— Tissus… rectifia doucement Daniel. Papa est dans les tissus. C’est notre cousin, Frédéric Henry, qui est dans les bronzes d’art.
— Comment ? Alors vous n’êtes pas le fils de Mme Frédéric Henry, que j’ai connue demoiselle, et dont le père, M. Hermann, était en Californie ?
— Non, non, monsieur, répond Daniel modestement, pour ne pas paraître beaucoup plus renseigné que M. Voraud sur ce détail de son état civil.
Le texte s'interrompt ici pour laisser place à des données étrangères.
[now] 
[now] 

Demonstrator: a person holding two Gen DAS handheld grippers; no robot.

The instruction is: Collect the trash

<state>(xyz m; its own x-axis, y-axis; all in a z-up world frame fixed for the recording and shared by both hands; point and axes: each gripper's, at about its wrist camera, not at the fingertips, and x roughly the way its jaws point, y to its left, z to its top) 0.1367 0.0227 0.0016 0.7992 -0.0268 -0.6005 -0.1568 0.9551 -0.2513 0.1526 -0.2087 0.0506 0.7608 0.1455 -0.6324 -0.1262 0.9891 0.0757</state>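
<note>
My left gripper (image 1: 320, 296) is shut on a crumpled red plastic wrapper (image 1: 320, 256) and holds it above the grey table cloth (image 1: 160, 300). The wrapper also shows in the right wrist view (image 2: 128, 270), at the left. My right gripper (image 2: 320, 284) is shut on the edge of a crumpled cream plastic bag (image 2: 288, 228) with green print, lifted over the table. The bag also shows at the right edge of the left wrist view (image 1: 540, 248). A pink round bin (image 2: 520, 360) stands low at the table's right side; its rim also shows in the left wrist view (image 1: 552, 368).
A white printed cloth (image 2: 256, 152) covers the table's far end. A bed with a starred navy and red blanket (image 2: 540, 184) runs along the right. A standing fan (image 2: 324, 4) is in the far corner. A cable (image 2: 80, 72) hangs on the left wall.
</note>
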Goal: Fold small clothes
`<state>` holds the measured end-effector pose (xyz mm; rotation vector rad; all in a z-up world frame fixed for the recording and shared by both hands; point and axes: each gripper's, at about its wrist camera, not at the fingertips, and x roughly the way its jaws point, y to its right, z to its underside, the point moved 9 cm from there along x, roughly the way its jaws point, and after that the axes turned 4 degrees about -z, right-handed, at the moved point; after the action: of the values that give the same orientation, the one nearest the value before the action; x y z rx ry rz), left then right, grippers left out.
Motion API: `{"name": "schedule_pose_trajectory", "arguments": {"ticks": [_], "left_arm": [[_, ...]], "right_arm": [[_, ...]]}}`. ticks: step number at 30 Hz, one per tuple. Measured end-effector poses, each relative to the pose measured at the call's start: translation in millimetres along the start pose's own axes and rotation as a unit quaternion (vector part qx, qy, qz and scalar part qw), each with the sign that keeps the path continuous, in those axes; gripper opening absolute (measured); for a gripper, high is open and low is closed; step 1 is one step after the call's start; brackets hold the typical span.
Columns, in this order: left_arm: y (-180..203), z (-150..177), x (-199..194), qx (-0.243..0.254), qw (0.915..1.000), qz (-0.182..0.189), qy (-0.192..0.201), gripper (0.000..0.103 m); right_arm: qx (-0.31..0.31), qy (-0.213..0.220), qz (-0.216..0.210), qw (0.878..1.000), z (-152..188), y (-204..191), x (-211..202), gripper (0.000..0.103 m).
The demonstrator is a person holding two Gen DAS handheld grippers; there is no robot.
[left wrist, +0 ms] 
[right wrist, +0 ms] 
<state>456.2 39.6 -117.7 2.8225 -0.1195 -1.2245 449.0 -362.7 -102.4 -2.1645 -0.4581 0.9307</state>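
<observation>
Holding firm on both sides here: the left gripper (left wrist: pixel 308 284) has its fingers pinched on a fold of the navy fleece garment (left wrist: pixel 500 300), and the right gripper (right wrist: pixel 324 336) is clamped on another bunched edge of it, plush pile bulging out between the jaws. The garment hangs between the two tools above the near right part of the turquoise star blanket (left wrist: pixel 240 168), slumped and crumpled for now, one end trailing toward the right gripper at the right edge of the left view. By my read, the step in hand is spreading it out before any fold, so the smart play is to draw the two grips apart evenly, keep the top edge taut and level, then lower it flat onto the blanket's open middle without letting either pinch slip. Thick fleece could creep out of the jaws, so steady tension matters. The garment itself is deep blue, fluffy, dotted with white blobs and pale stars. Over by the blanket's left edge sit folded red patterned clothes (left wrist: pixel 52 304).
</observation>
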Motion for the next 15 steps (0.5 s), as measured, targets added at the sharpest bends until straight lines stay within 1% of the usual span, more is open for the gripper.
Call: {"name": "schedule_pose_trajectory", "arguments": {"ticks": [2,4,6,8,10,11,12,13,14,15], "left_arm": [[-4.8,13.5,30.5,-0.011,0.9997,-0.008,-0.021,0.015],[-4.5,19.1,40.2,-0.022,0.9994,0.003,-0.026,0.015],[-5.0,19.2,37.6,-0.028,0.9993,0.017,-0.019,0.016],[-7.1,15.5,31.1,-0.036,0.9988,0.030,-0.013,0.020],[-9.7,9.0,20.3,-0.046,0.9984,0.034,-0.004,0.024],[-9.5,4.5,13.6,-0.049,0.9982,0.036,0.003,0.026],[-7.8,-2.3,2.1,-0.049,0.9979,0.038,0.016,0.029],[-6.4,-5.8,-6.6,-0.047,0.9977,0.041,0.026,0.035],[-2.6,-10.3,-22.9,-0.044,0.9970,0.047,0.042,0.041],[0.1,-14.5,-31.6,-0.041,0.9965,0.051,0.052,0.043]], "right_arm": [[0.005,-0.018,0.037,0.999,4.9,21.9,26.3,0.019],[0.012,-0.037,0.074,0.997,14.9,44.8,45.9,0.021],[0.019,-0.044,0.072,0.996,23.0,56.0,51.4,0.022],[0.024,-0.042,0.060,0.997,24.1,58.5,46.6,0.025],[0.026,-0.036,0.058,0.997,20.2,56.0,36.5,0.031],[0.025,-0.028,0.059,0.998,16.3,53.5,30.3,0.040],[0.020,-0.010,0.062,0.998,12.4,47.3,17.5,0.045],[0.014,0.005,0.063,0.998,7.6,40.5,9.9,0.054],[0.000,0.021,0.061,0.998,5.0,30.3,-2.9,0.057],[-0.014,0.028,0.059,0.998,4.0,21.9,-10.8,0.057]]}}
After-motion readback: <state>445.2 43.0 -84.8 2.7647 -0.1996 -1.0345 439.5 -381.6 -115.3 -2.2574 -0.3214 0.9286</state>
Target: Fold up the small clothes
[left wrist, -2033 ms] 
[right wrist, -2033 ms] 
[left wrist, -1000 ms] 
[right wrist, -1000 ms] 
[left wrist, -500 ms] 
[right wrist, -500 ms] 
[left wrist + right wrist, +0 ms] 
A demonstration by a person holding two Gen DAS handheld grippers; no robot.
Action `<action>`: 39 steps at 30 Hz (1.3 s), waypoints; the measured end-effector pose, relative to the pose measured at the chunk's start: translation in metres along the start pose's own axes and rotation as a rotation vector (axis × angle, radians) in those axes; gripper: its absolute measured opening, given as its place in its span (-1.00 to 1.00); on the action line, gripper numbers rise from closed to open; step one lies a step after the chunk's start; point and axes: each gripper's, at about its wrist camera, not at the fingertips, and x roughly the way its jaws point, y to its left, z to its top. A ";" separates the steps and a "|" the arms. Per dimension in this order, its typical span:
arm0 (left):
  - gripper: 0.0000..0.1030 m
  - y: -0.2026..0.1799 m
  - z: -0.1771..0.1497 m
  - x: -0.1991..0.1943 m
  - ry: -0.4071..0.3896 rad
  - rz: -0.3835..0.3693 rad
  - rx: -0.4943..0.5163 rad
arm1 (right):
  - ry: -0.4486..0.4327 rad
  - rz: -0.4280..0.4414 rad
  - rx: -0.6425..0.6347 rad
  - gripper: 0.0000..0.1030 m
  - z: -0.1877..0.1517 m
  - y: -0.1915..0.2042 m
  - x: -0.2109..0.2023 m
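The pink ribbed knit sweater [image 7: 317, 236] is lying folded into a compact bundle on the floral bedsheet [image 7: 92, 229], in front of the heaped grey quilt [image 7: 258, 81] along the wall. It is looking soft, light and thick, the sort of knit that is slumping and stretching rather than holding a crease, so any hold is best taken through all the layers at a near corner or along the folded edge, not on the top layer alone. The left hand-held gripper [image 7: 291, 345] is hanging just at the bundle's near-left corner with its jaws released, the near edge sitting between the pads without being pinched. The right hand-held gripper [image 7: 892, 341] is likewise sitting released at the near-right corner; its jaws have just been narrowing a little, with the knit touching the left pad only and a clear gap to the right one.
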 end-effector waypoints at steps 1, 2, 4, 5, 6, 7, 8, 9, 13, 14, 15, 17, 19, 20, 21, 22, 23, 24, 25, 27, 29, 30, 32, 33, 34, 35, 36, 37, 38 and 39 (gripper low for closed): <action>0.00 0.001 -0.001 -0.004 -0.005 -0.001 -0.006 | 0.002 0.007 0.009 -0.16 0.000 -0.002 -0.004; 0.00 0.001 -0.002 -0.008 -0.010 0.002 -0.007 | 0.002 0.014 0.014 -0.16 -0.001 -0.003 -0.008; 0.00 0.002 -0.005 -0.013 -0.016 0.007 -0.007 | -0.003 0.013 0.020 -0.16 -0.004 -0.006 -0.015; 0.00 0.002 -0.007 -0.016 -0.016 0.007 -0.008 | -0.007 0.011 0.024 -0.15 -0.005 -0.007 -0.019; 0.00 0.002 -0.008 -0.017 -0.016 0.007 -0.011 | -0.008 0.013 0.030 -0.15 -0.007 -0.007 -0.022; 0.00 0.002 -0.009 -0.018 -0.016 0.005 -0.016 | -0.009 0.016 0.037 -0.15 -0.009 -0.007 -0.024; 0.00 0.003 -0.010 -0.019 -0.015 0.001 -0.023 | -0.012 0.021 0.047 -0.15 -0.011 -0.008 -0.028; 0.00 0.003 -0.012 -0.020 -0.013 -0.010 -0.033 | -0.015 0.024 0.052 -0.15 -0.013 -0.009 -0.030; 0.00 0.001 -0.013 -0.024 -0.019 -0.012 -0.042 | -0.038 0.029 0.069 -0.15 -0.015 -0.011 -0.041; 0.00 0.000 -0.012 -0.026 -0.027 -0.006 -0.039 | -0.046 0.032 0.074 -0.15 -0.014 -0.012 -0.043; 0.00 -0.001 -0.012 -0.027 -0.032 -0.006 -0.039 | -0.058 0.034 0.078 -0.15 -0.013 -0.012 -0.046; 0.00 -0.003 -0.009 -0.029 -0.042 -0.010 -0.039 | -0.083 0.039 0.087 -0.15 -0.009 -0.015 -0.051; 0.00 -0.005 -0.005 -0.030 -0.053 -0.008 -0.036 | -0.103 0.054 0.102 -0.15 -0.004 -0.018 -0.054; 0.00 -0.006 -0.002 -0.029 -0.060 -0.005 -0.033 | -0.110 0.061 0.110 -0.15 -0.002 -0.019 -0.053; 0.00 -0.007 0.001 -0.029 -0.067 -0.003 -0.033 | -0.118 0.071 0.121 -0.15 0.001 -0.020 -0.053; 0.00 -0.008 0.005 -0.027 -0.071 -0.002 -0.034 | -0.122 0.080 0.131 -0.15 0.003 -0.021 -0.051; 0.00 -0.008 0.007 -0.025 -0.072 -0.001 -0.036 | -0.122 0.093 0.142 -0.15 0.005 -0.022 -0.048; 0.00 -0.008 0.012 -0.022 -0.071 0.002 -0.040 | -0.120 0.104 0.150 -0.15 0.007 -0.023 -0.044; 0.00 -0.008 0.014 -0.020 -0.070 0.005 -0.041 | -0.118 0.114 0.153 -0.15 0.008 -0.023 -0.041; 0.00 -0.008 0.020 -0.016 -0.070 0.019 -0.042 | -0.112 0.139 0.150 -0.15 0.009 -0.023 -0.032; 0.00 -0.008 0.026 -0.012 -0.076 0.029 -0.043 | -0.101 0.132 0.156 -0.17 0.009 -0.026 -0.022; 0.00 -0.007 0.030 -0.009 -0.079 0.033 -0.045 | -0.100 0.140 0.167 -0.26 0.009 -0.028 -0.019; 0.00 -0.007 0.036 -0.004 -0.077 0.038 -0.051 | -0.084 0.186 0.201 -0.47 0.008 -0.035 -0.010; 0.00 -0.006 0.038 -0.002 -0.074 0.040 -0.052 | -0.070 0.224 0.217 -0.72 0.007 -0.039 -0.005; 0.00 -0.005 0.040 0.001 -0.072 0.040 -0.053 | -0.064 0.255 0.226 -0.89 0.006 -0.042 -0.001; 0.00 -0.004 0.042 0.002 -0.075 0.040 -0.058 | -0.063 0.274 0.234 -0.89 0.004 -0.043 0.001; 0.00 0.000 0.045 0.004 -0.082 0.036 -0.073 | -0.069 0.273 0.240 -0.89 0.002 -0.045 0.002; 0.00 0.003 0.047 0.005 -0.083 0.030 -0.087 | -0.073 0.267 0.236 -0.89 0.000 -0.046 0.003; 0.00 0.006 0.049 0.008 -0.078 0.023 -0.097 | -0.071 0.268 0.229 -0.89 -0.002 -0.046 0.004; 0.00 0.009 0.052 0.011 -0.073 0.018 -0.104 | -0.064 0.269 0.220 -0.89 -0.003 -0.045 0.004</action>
— Attendez donc, dit M. Voraud. C’est moi qui confonds, oui, c’est moi, concède-t-il avec bonne grâce. C’est bien votre papa qui vient de s’installer rue Lafayette, après avoir été longtemps rue du Mail ?
— Exactement, dit Daniel, enchanté, et qui paraît admirer la perspicacité de M. Voraud.
— Voilà trente-cinq ans que je connais votre père.
— Il vous connaît bien aussi, dit Daniel.
— C’est un travailleur et un homme vraiment intelligent, dit M. Voraud, qui semble à cet instant étendre sa bienveillance à toute une classe de négociants moins élégants que lui-même. Est-ce que vous êtes dans ses affaires ?
— Oui, dit Daniel… Mais je prépare en même temps mon doctorat. (Il y avait un instant qu’il cherchait le joint pour glisser ce renseignement.)
— Ah ! vous faites votre droit ! dit M. Voraud. C’est une bonne chose.